--- Provided entries ---
§

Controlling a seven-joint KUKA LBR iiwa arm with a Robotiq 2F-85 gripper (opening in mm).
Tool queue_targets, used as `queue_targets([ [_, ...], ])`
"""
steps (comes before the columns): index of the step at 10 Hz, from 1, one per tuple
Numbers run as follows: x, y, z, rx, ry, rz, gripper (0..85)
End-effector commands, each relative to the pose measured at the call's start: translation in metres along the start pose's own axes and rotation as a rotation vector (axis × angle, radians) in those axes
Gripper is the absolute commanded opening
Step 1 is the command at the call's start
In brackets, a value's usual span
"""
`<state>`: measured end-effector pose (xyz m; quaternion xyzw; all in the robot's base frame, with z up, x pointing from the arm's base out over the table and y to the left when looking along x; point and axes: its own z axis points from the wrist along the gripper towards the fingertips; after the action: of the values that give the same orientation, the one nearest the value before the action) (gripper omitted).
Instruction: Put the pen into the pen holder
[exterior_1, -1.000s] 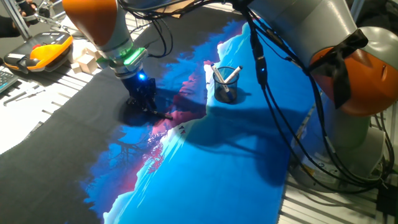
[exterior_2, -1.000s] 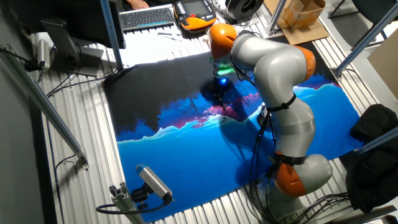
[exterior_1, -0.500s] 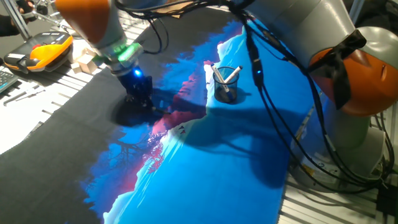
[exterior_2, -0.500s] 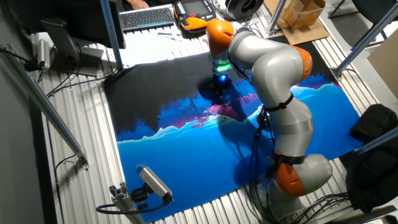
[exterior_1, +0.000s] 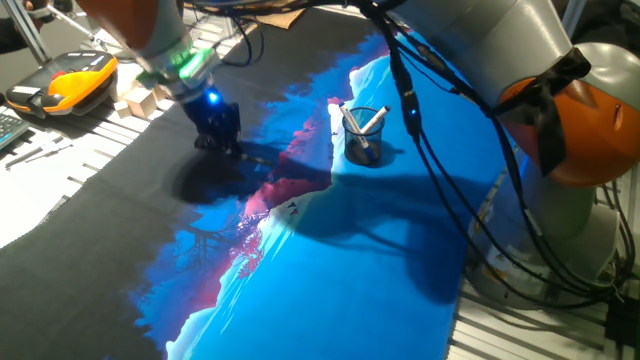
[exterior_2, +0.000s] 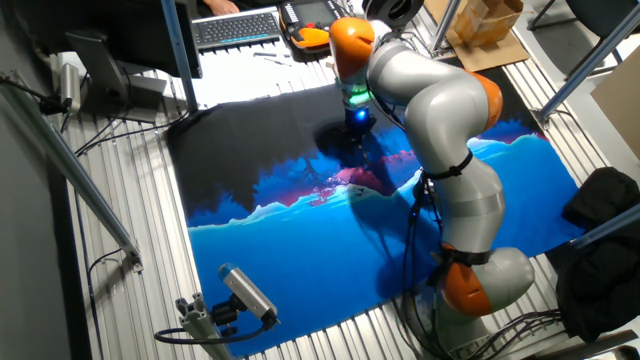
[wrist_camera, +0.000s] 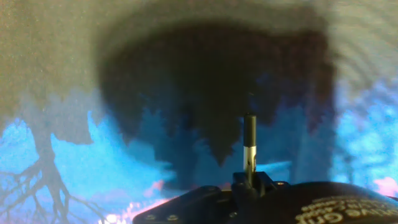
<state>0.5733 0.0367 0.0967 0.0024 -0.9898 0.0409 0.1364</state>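
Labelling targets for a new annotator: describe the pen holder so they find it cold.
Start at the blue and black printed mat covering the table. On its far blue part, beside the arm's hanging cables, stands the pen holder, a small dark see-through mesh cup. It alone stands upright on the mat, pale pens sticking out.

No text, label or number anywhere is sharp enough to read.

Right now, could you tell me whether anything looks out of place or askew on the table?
Nothing stands out. The gripper holds the pen above the mat, and the pen holder stands upright with pale pens leaning inside.
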Motion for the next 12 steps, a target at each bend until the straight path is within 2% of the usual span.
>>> queue_targets([
  [1, 0.007, -0.004, -0.013, 0.006, -0.026, 0.004, 0.0],
  [2, 0.012, -0.009, -0.020, 0.008, -0.044, 0.006, 0.0],
  [3, 0.018, -0.015, -0.026, 0.010, -0.047, 0.003, 0.0],
  [5, 0.031, -0.032, -0.041, 0.021, -0.069, -0.002, 0.0],
  [7, 0.040, -0.051, -0.059, 0.030, -0.099, -0.003, 0.0],
  [8, 0.045, -0.062, -0.068, 0.041, -0.116, -0.006, 0.0],
  [10, 0.059, -0.079, -0.077, 0.056, -0.173, 0.003, 0.0],
  [11, 0.064, -0.088, -0.080, 0.076, -0.191, -0.003, 0.0],
  [12, 0.069, -0.095, -0.083, 0.081, -0.205, -0.005, 0.0],
])
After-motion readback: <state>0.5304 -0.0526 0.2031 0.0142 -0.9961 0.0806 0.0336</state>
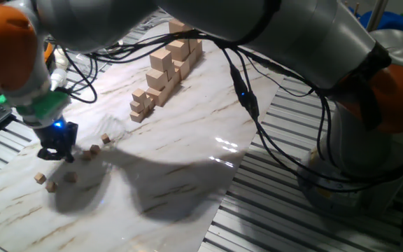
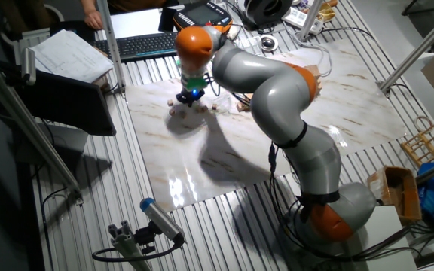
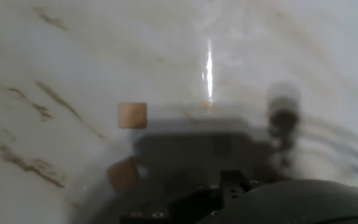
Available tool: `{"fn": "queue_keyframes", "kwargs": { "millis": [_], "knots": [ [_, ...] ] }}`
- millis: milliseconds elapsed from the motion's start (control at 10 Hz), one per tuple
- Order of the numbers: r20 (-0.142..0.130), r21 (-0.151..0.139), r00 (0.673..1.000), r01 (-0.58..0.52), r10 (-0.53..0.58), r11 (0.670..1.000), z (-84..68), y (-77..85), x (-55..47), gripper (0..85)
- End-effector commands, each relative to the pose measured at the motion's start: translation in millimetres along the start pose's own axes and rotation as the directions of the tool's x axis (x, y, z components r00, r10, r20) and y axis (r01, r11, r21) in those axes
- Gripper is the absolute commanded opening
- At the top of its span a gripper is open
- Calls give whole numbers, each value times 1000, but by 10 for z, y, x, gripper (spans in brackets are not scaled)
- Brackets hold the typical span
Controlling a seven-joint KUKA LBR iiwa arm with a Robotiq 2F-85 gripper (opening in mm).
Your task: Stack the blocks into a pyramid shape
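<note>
Several tiny tan blocks lie scattered on the marble board's near left corner: one (image 1: 94,149) and another (image 1: 106,139) to the right of my gripper (image 1: 57,157), and others (image 1: 71,178) (image 1: 52,185) (image 1: 40,178) in front of it. The gripper hangs low over the board, its black fingers close to the surface, with no block seen between them. The blurred hand view shows one block (image 3: 132,115) on the marble and a second (image 3: 123,175) in shadow by the hand's body. The other fixed view shows the gripper (image 2: 189,102) among the small blocks (image 2: 215,107). The frames do not show how the jaws stand.
Tall stepped stacks of bigger pale wooden cubes (image 1: 163,70) stand at the far side of the marble board (image 1: 187,154). Black cables (image 1: 247,98) hang from the arm above the board. A keyboard (image 2: 138,45) lies beyond the far edge, and slatted metal table surrounds the board.
</note>
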State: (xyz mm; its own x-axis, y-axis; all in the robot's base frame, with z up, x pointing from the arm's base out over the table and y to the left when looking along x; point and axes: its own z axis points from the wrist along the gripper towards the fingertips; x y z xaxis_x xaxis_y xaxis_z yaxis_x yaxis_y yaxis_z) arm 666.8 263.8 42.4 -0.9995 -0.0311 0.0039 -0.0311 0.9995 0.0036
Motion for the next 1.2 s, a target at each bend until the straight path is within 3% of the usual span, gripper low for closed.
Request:
{"fn": "queue_keyframes", "kwargs": {
  "millis": [0, 200, 400, 700, 900, 1000, 1100],
  "knots": [
    [11, -2, 1000, 8, -8, 1000, 52, -73, 2, 0],
    [18, -29, 1000, 20, -20, 999, 180, -189, 33, 0],
    [23, -1, 999, 32, -32, 999, 193, -227, 60, 0],
    [8, -24, 998, 62, -61, 998, 141, -390, 26, 0],
    [-2, -34, 999, 49, -50, 998, 143, -334, 53, 0],
    [-11, -52, 1000, 28, -29, 998, 149, -249, 72, 0],
    [-13, -49, 1000, 19, -20, 999, 163, -190, 91, 0]
  ]
}}
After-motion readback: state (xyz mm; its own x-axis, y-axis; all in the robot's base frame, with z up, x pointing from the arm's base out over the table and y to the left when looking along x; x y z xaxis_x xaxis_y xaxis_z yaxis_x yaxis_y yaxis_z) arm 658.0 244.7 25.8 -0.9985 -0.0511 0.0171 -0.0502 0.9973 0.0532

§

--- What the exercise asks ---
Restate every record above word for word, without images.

--- Result ---
Controlling a seven-joint KUKA LBR iiwa arm with a Robotiq 2F-85 gripper (opening in mm).
Tool queue_targets, used as `queue_targets([ [_, ...], ])`
"""
steps (comes before the columns): index of the step at 10 Hz, from 1, one per tuple
Numbers run as follows: x, y, z, rx, ry, rz, gripper (0..85)
End-effector commands, each relative to the pose measured at the call's start: translation in metres along the start pose's own axes and rotation as a rotation vector (axis × angle, radians) in those axes
Gripper is the absolute commanded opening
Step 1 is the command at the call's start
In brackets, a value's usual span
"""
`<state>`: measured end-effector pose (xyz m; quaternion xyzw; all in the robot's base frame, with z up, x pointing from the arm's base out over the table and y to the left when looking along x; point and axes: its own z axis points from the wrist along the gripper towards the fingertips; after the action: of the values that give the same orientation, the one nearest the value before the action) (gripper omitted).
Instruction: Put the pen into the pen holder
[exterior_1, -1.000s] 
[exterior_2, -1.000s] 
[exterior_1, -0.500s] 
[exterior_2, -0.500s] 
[exterior_1, +0.000s] 
[exterior_2, +0.000s] 
[wrist_camera, +0.000s] 
<state>0.5733 0.0367 0.0967 0.0024 -0.9898 0.0409 0.1364</state>
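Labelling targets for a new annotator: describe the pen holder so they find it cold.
Start at the blue and black printed mat covering the table. On its far blue part, beside the arm's hanging cables, stands the pen holder, a small dark see-through mesh cup. It alone stands upright on the mat, pale pens sticking out.

No text, label or number anywhere is sharp enough to read.

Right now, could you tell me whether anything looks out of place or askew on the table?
Nothing stands out. The gripper holds the pen above the mat, and the pen holder stands upright with pale pens leaning inside.
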Motion for the next 12 steps, a target at each bend until the straight path is within 2% of the usual span.
>>> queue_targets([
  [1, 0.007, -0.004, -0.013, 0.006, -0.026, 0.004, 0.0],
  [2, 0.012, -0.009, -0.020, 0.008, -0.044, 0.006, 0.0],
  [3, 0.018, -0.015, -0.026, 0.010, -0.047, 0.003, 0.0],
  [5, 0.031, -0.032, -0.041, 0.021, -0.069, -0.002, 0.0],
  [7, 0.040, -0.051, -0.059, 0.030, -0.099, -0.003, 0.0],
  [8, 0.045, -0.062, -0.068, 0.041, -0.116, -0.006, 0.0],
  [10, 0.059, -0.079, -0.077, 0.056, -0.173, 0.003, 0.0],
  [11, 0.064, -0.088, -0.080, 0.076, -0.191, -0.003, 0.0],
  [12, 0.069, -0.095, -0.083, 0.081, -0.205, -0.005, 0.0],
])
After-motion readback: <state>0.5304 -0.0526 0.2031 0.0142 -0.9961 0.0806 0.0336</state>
Available tool: `{"fn": "queue_keyframes", "kwargs": { "millis": [_], "knots": [ [_, ...] ] }}`
- millis: milliseconds elapsed from the motion's start (control at 10 Hz), one per tuple
- Order of the numbers: r20 (-0.142..0.130), r21 (-0.151..0.139), r00 (0.673..1.000), r01 (-0.58..0.52), r10 (-0.53..0.58), r11 (0.670..1.000), z (-84..68), y (-77..85), x (-55..47), gripper (0..85)
- End-effector commands, each relative to the pose measured at the motion's start: translation in millimetres along the start pose's own axes and rotation as the directions of the tool's x axis (x, y, z components r00, r10, r20) and y axis (r01, r11, r21) in those axes
- Gripper is the absolute commanded opening
- At the top of its span a gripper is open
- Calls give whole numbers, each value times 1000, but by 10 for z, y, x, gripper (spans in brackets are not scaled)
- Brackets hold the typical span
Controlling a seven-joint KUKA LBR iiwa arm with a Robotiq 2F-85 gripper (opening in mm).
Your task: Stack the blocks into a pyramid shape
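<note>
Several tiny tan blocks lie scattered on the marble board's near left corner: one (image 1: 94,149) and another (image 1: 106,139) to the right of my gripper (image 1: 57,157), and others (image 1: 71,178) (image 1: 52,185) (image 1: 40,178) in front of it. The gripper hangs low over the board, its black fingers close to the surface, with no block seen between them. The blurred hand view shows one block (image 3: 132,115) on the marble and a second (image 3: 123,175) in shadow by the hand's body. The other fixed view shows the gripper (image 2: 189,102) among the small blocks (image 2: 215,107). The frames do not show how the jaws stand.
Tall stepped stacks of bigger pale wooden cubes (image 1: 163,70) stand at the far side of the marble board (image 1: 187,154). Black cables (image 1: 247,98) hang from the arm above the board. A keyboard (image 2: 138,45) lies beyond the far edge, and slatted metal table surrounds the board.
</note>
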State: (xyz mm; its own x-axis, y-axis; all in the robot's base frame, with z up, x pointing from the arm's base out over the table and y to the left when looking along x; point and axes: its own z axis points from the wrist along the gripper towards the fingertips; x y z xaxis_x xaxis_y xaxis_z yaxis_x yaxis_y yaxis_z) arm 666.8 263.8 42.4 -0.9995 -0.0311 0.0039 -0.0311 0.9995 0.0036
Motion for the next 1.2 s, a target at each bend until the straight path is within 3% of the usual span, gripper low for closed.
Request:
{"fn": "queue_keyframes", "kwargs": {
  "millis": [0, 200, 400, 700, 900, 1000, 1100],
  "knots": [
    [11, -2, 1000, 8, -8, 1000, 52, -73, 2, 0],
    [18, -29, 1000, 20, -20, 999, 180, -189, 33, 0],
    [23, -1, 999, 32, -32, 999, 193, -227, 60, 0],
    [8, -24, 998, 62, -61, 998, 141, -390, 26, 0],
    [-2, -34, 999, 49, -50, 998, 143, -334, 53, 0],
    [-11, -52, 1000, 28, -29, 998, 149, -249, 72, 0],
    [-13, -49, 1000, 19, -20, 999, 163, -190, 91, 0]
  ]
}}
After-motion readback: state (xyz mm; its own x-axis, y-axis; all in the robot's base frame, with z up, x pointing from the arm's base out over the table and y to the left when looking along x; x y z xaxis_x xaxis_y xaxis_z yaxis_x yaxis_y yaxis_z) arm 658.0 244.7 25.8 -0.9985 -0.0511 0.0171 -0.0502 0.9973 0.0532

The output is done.